J’ai tenu la pilule dans ma paume et j’ai demandé : « Voulez-vous prendre cette pilule ? Une fois que vous l’aurez prise, vous saurez si nous vous avons menti ou non. »
Fang Zhenjiang ne put s'empêcher d'examiner attentivement le médicament et déclara : « Honnêtement, je n'y croyais pas du tout avant, mais maintenant, c'est difficile à dire. Il s'est passé tellement de choses étranges ces derniers temps. »
Les héros se rassemblèrent autour d'eux en criant : « Frère Wu Song, n'hésite pas, mange ! »
Fang Zhenjiang fixa à nouveau le médicament, une lueur d'espoir brillant dans ses yeux.
Wu Yong se fraya un chemin à travers la foule et s'avança en disant : « Frère Wu Song, ne t'inquiète plus. Si nous voulions te faire du mal, nous n'aurions pas besoin de te donner du poison. »
Fang Zhenjiang tendit finalement la main pour prendre la mystérieuse pilule, et je vis sa main trembler légèrement.
Soudain, une main forte saisit le poignet de Fang Zhenjiang ; c'était Bao Jin.
Bao Jin regarda Fang Zhenjiang droit dans les yeux et dit, mot pour mot : « Frère, as-tu bien réfléchi ? Une fois que tu l'auras mangé, tu seras deux personnes différentes. Tu seras confronté aux souvenirs de deux vies. Tu risques de te perdre, comme moi ! »
Après avoir entendu cela, Li Tianrun afficha également une expression complexe.

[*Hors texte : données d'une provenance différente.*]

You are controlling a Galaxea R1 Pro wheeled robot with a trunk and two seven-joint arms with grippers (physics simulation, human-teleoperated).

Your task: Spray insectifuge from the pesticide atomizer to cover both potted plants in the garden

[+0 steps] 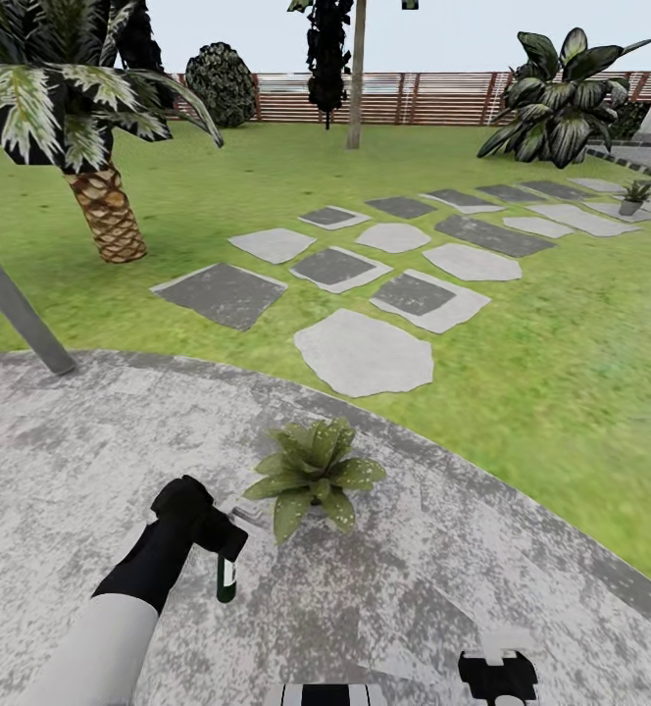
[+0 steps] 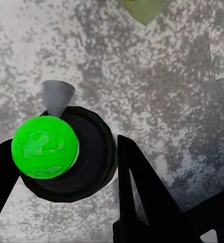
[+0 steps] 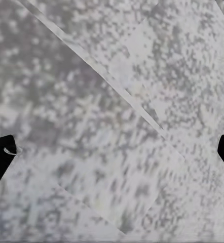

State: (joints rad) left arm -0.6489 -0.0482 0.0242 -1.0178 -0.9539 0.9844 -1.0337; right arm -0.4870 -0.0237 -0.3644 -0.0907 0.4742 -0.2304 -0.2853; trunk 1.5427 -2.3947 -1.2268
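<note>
I am holding the pesticide atomizer [image 1: 226, 579] in my left gripper [image 1: 229, 538], clenched on it near its top, so the bottle is hanging with its long axis close to upright over the round grey patio [image 1: 61, 461]. In the left wrist view I am looking down along my fingers [image 2: 137, 187] onto the atomizer [image 2: 66, 154]: a dark round body with a bright green cap and a small grey nozzle cone jutting from one side.

The relation that matters is this: the nearer potted plant [image 1: 313, 473] is sitting just beside the bottle, to its right and a little farther from me, and my left arm is plainly the closer one. I judge the nozzle needs to be turning toward those speckled leaves before any spraying; a leaf tip [image 2: 142, 11] is showing at the edge of the wrist view. Nothing is standing between bottle and plant.

Farther right and well away, past the stepping stones [image 1: 365, 351] and lawn, a second potted plant [image 1: 637, 193] is sitting near the paving.

My right gripper [image 1: 499, 677] is hanging low over bare patio with its jaws spread apart, grasping nothing.
</note>
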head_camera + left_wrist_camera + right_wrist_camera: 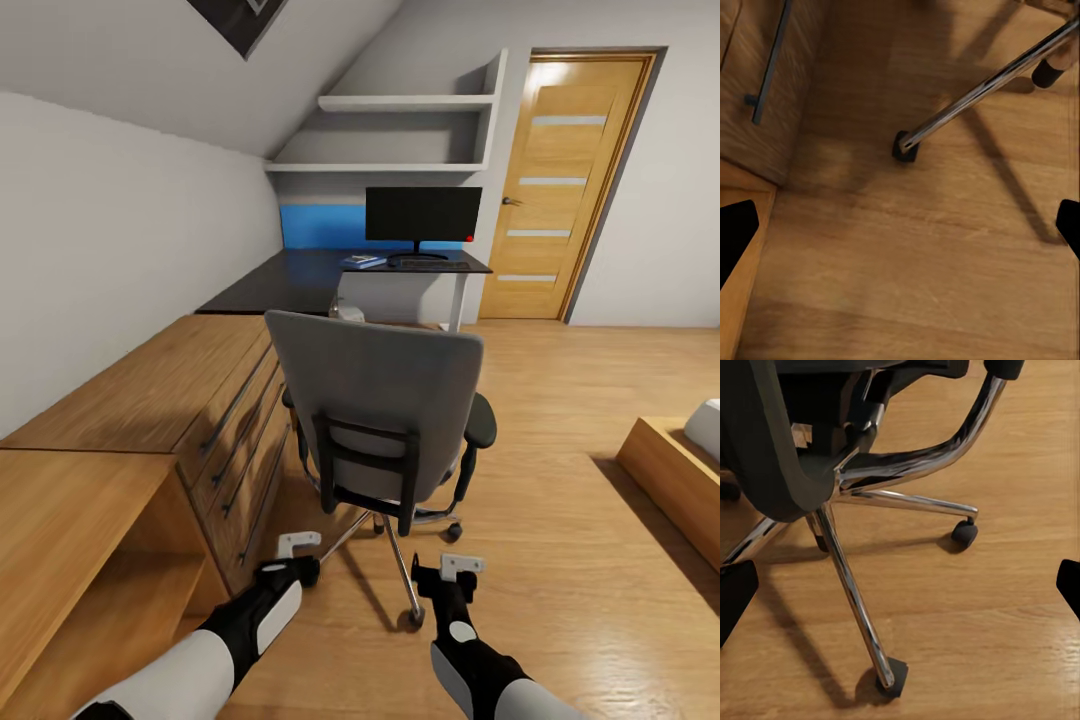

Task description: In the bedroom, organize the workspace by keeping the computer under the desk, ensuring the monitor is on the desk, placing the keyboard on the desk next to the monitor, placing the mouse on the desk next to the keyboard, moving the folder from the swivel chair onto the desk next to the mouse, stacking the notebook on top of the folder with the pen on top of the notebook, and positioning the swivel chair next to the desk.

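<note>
I'm parked right behind the swivel chair (385,400), well short of the table (300,275), both hands, left (297,545) and right (458,567), spread apart and empty; it looks rolly on casters, so I'd grab the stiff backrest edges.

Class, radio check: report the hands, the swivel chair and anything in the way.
Left hand and right hand open, empty. Swivel chair dead ahead, back toward us, short of desk. Wooden dresser close on left.

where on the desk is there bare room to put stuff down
The long wing of the desk along the left wall, left of the blue item, looks bare. It is crowded at the far right end, where the monitor and keyboard sit. The swivel chair blocks the direct approach.
</note>
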Tool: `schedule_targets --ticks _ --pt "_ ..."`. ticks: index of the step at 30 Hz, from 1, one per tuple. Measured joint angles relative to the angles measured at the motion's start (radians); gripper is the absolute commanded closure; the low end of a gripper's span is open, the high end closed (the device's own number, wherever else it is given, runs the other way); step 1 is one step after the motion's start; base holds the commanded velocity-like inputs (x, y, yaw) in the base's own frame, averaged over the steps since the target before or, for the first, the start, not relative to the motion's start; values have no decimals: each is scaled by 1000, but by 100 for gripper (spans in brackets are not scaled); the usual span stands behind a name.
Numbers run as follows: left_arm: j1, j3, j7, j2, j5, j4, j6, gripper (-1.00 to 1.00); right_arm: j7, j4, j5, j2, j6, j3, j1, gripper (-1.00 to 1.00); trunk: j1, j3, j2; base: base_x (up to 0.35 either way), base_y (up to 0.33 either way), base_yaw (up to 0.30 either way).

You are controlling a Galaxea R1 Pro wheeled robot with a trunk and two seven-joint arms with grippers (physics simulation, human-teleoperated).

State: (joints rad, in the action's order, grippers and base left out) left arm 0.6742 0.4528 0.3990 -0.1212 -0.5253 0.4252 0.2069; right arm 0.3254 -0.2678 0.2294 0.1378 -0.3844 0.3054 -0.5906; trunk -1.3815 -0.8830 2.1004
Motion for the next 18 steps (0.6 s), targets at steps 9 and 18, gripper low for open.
schedule_targets --ticks 9,18 --pt "0 51 -4 -27 16 4 -50 -100 -20 -17 8 -9 -24 1 -1 -100 0 0 0 0 0 0" --pt "0 68 -4 -27 16 3 -77 -100 -21 -18 9 -9 -27 3 -1 -100 0 0 0 0 0 0"
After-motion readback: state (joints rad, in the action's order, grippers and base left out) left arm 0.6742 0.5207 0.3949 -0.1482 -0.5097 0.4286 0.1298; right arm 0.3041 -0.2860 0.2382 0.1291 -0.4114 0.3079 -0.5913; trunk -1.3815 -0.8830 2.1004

Les héros cessèrent de le presser et attendirent en silence que Wu Song prenne sa décision.
Fang Zhenjiang jeta un regard circulaire à l'assemblée, puis baissa la main, sourit et dit : « Que diriez-vous de ceci ? Je vous crois pour l'instant, et désormais je suis votre frère Wu Song. Mais je ne prendrai pas ce médicament tout de suite, laissez-moi y réfléchir. »
Wang Yin déclara d'un ton sévère : « Wu Song, une fois que tu auras pris cette pilule, tu seras une autre personne, et nous devrons nous battre jusqu'à la mort. Mais je ne te compliquerai pas la tâche avant que tu ne l'aies prise. »
Fang Zhenjiang lui jeta un coup d'œil et rit : « Frère, ce n'est pas que j'aie peur de toi, j'ai juste quelques affaires à régler. » Sur ces mots, il joignit les poings en signe de salut aux héros : « Je sais que vous me méprisez, mais puisque nous sommes frères maintenant, autant être franc. Ma mère a une maladie oculaire et a besoin d'une opération, ma sœur doit aller à l'université et j'ai besoin d'argent tout de suite ! »
Les héros se regardèrent et tous éprouvèrent des regrets.
Lu Junyi s'avança et dit à Fang Zhenjiang : « Va t'occuper de tes affaires. Mes frères et moi t'attendons. »
Fang Zhenjiang laissa échapper un petit rire, serra rapidement Zhang Qing et Lin Chong dans ses bras, puis jeta son gilet sur son épaule et s'éloigna au loin.